▶ _Your assignment_: Among the records that follow, set down only the lines from the one containing "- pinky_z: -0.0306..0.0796" to the one containing "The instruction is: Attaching", both included, exactly.

*** Material provided Section Begins ***

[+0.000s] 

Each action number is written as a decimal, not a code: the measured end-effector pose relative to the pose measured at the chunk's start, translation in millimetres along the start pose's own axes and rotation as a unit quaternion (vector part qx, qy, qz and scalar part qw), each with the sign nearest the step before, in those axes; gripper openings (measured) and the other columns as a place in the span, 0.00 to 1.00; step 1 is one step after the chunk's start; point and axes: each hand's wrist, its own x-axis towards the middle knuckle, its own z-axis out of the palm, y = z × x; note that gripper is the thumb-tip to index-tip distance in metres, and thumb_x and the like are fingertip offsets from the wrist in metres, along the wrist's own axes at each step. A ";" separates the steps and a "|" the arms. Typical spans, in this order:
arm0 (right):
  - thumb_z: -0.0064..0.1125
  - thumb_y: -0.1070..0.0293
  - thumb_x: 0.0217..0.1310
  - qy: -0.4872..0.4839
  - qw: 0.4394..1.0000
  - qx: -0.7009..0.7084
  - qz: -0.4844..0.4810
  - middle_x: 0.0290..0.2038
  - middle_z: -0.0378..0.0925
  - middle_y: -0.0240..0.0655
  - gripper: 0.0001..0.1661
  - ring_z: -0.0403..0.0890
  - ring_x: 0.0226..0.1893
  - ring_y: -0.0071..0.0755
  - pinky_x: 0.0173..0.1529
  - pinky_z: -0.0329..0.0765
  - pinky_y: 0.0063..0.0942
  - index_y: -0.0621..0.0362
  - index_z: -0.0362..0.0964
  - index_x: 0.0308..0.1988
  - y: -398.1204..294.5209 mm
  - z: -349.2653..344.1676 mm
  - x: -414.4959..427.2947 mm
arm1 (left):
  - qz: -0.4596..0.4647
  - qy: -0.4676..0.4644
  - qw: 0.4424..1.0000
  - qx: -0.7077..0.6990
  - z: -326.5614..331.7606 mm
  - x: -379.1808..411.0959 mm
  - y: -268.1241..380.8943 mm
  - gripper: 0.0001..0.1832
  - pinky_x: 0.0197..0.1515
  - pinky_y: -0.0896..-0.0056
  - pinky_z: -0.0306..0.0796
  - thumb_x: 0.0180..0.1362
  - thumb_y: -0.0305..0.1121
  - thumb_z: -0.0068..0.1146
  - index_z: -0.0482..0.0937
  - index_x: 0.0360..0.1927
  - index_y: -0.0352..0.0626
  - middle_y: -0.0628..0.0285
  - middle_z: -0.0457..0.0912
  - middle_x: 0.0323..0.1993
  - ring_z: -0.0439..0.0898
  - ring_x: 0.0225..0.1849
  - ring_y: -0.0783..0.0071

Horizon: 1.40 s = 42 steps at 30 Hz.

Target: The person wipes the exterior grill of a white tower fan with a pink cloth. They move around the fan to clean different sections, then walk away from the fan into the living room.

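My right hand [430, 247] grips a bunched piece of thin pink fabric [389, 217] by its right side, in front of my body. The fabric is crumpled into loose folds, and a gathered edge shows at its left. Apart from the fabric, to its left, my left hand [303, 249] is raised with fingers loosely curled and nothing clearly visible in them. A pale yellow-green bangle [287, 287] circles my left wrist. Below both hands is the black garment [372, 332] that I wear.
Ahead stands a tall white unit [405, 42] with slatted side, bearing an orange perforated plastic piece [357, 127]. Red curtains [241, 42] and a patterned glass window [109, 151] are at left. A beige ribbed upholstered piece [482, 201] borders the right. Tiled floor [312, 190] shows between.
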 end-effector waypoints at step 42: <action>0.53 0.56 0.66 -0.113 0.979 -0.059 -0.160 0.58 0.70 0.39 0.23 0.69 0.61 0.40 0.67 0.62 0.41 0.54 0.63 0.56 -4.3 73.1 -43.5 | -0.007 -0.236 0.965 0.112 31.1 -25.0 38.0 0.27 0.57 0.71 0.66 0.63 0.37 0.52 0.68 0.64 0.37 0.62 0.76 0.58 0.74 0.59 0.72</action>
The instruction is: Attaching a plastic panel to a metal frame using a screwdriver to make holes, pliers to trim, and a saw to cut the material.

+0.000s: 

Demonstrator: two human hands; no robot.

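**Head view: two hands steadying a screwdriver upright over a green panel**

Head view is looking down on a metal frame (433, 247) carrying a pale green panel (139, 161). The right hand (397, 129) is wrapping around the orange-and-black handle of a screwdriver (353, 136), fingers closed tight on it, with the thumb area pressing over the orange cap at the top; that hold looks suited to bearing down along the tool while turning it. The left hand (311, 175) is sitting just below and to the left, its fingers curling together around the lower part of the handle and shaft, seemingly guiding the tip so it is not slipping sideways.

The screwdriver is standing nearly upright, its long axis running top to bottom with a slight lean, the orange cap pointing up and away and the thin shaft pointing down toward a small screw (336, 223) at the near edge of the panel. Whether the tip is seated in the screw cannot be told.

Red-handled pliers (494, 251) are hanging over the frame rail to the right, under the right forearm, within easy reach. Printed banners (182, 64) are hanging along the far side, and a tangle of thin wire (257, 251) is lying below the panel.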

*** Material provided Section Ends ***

▶ _Task solution_:
  - pinky_z: -0.0306..0.0796
  - thumb_x: 0.0180..0.1362
  - thumb_y: -0.0305..0.1121
  - thumb_z: -0.0068..0.1146
  - index_z: -0.0482..0.0937
  - index_x: 0.0360..0.1927
  - index_y: -0.0352..0.0626
  - middle_y: -0.0628..0.0285
  - middle_z: -0.0457..0.0912
  - middle_x: 0.0323..0.1993
  - ring_z: -0.0439..0.0898
  - ring_x: 0.0225..0.1849
  - ring_y: -0.0783..0.0071

Horizon: 1.40 s = 42 steps at 30 Hz.

Target: The person wipes the exterior grill of a white tower fan with a pink cloth. They move around the fan to clean different sections, then walk away from the fan into the living room.

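My right hand [430, 247] grips a bunched piece of thin pink fabric [389, 217] by its right side, in front of my body. The fabric is crumpled into loose folds, and a gathered edge shows at its left. Apart from the fabric, to its left, my left hand [303, 249] is raised with fingers loosely curled and nothing clearly visible in them. A pale yellow-green bangle [287, 287] circles my left wrist. Below both hands is the black garment [372, 332] that I wear.
Ahead stands a tall white unit [405, 42] with slatted side, bearing an orange perforated plastic piece [357, 127]. Red curtains [241, 42] and a patterned glass window [109, 151] are at left. A beige ribbed upholstered piece [482, 201] borders the right. Tiled floor [312, 190] shows between.
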 end-effector waypoints at step 42: <action>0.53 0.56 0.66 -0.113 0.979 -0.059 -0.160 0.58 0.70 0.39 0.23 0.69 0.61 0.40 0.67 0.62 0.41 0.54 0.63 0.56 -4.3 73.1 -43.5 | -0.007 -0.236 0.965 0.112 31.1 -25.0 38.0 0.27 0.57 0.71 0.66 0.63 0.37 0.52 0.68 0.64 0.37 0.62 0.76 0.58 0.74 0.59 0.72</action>
The instruction is: Attaching a plastic panel to a metal frame using a screwdriver to make holes, pliers to trim, and a saw to cut the material.

No more output remains.